Malware often exhibits elevated or altered process priorities as it attempts to prioritize its execution over other system processes. This tactic is crucial when the malware needs consistent access to CPU resources, such as during data exfiltration or crypto mining operations.

Importance

Moderate. The positive contribution suggests that the process’s priority is suspicious and aligns with behaviors often associated with malware.

nivcsw = 0.156 (Red, Positive Contribution)

Explanation

Nivcsw refers to the number of involuntary context switches. Malware might manipulate context switching to control CPU usage and avoid detection.

Domain insight

High numbers of involuntary context switches can indicate that a process is frequently relinquishing control of the CPU. Malware might use this tactic to perform tasks sporadically and avoid detection by security systems that monitor continuous CPU usage.

Importance

Moderate. Although its contribution is more minor, a higher nivcsw could signal unusual process behavior indicative of malware.

end_data = 0.5987 (Red, Positive Contribution)

Explanation

End_data represents the end address of the code segment. Malware might manipulate this to control how memory is used and allocated, possibly to hide its presence.

Domain insight

Manipulating memory addresses, especially the end of code segments, is a common tactic in advanced malware that seeks to control or obfuscate memory usage patterns. This can be particularly important in avoiding detection by memory analysis tools.

Importance

Moderate. The positive contribution indicates that the process’s memory usage pattern is suspicious, pointing to potential malware activity.

vm_truncate_count = 0.8662 (Red, Positive Contribution)

Explanation

This feature is associated with managing virtual memory areas (VMAs). Malware might manipulate memory management to evade detection by security mechanisms.

Domain insight

Memory management, particularly involving the handling of virtual memory areas, is a critical target for malware. Malware can attempt to evade detection or exploit system vulnerabilities by controlling or truncating VMAs. This feature’s high value suggests that the process is engaging in abnormal memory management.

Importance

Very High. The substantial positive contribution makes this one of the most critical features indicating malware, highlighting significant abnormal behavior in memory management.

utime = 0.05808 (Red, Positive Contribution)

Explanation

Utime represents the user time consumed by the process. Malware might manipulate or limit user time to minimize its footprint and avoid drawing attention.

Domain insight

Processes that exhibit shallow user time could indicate malware designed to execute quickly and quietly. This low activity level can be a deliberate strategy to avoid detection by systems that monitor prolonged CPU usage.

Importance

Low. While the positive contribution raises some suspicion, its relatively minor impact suggests it is not a dominant factor in malware classification.

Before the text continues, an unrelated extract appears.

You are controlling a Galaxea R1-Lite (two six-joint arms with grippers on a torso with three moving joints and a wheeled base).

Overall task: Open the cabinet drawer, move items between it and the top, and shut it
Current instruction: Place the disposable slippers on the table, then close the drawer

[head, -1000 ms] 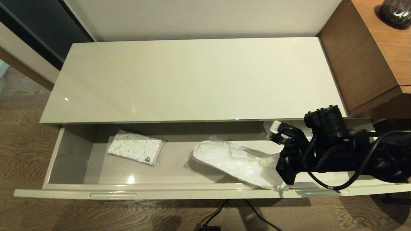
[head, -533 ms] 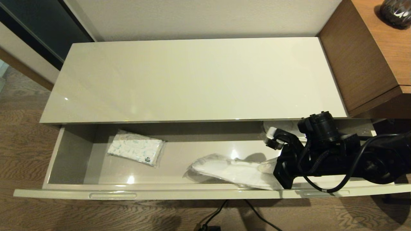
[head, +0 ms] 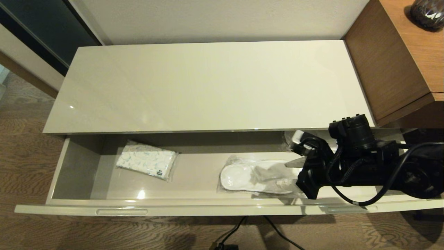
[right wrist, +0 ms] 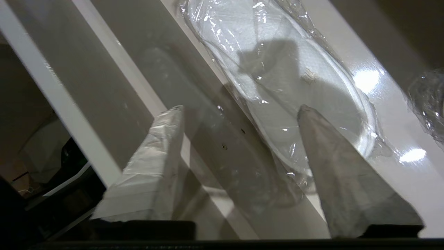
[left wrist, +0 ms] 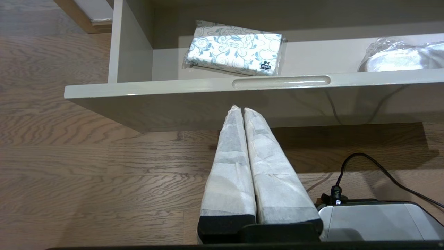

free_area_cache = 0.156 (Blue, Negative Contribution)

Explanation

Free_area_cache represents the size of the first available memory hole in the address space. A typical value might suggest that memory usage patterns are consistent with benign processes.

Domain insight

Normal memory allocation patterns, such as typical memory holes, usually indicate benign processes. Malware might exploit unusually large or small memory holes to inject itself into memory, but in this case, the free_area_cache value aligns with expected benign behavior.

Importance

Moderate. The negative contribution suggests that this feature is more aligned with benign behavior, pushing against the malware classification.

maj_flt = 0.9507 (Blue, Negative Contribution)

Explanation

Maj_flt refers to the number of major page faults that occur when a process accesses non-resident memory pages. A high number of page faults could indicate typical benign processes engaging in normal memory management.

Domain insight

Benign processes might experience high page faults when accessing non-resident memory pages, especially during heavy computational tasks. This is usually considered normal behavior and not necessarily indicative of malicious activity.

Importance

High. The substantial negative contribution suggests that the process’s memory access patterns are typical of benign activity, making this feature a key argument against malware classification.

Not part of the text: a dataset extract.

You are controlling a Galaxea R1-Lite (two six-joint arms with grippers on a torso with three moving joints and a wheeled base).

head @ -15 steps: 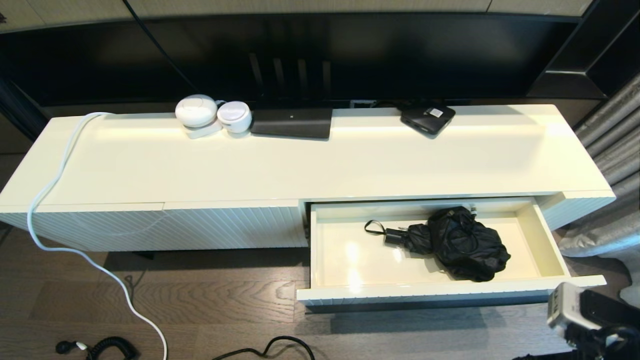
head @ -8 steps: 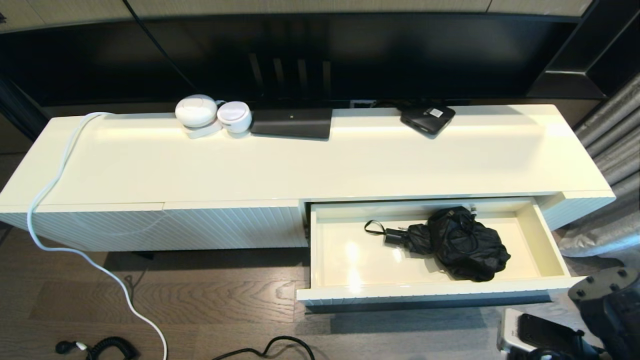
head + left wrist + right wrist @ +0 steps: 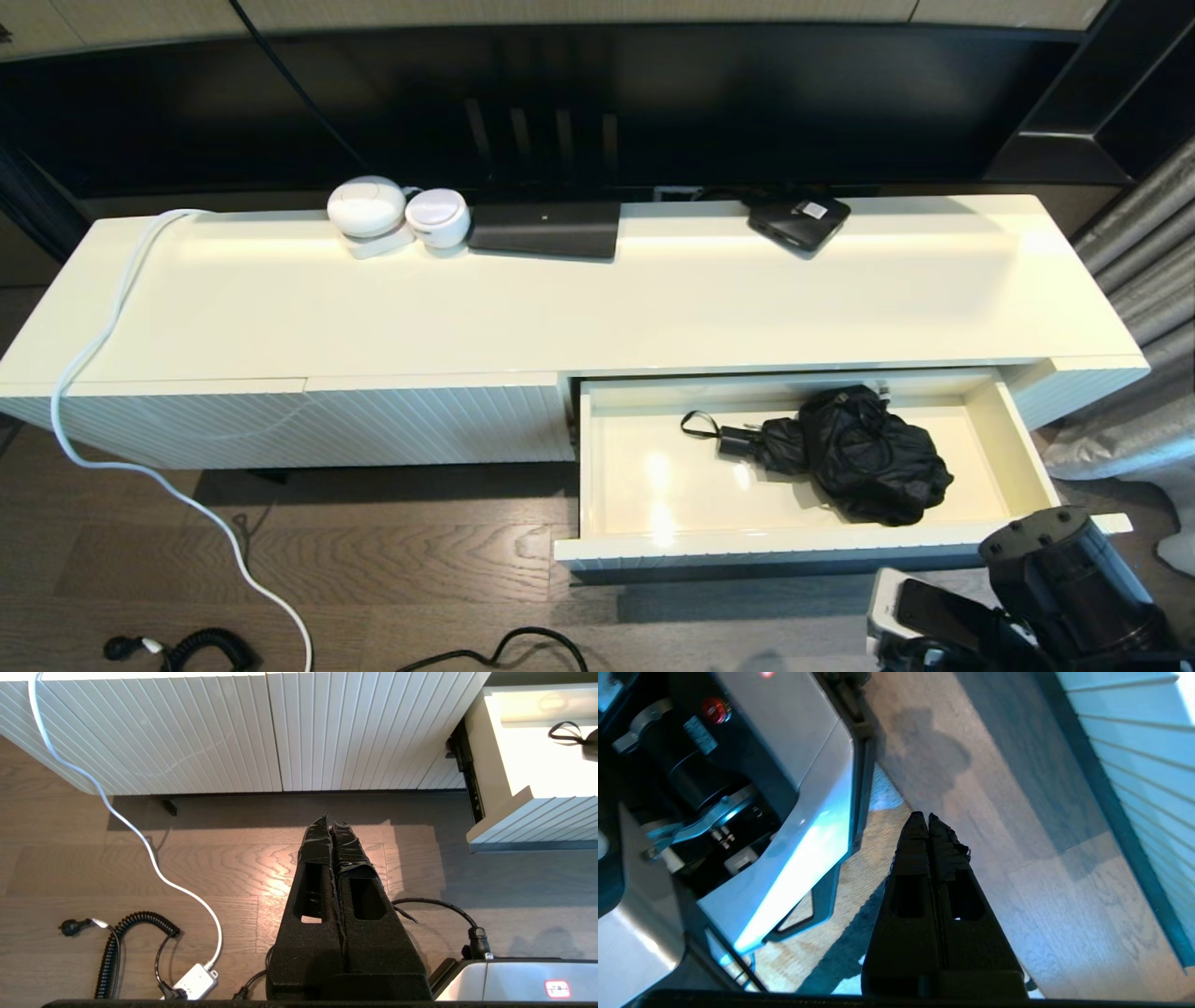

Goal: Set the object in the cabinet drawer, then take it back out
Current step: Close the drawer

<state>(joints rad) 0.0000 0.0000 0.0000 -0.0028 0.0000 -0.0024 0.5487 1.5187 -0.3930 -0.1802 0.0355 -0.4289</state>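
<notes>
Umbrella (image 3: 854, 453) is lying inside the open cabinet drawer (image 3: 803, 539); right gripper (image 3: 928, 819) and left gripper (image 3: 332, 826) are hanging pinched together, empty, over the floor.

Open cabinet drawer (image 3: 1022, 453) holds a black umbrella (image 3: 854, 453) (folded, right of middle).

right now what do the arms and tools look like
Both the left tool and right tool are matte black, with two long tapering fingers wrapped in wrinkled black tape at the tips and a rectangular cut-out in each. The right arm is a glossy black cylinder with screw holes.
</notes>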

fs_excl_counter = 0.9507 (Blue, Negative Contribution)

Explanation

This feature tracks the file system’s use of exclusive resources. Malware might try to monopolize resources to avoid detection or to prevent other processes from interfering with its activities.

Domain insight

Benign processes share resources efficiently and do not monopolize them. A high fs_excl_counter could indicate regular file system activity, countering the suspicion of malware.

Importance

High. The vital negative contribution indicates that the resource usage aligns with benign processes, effectively counterbalancing other features and pushing the prediction toward malware.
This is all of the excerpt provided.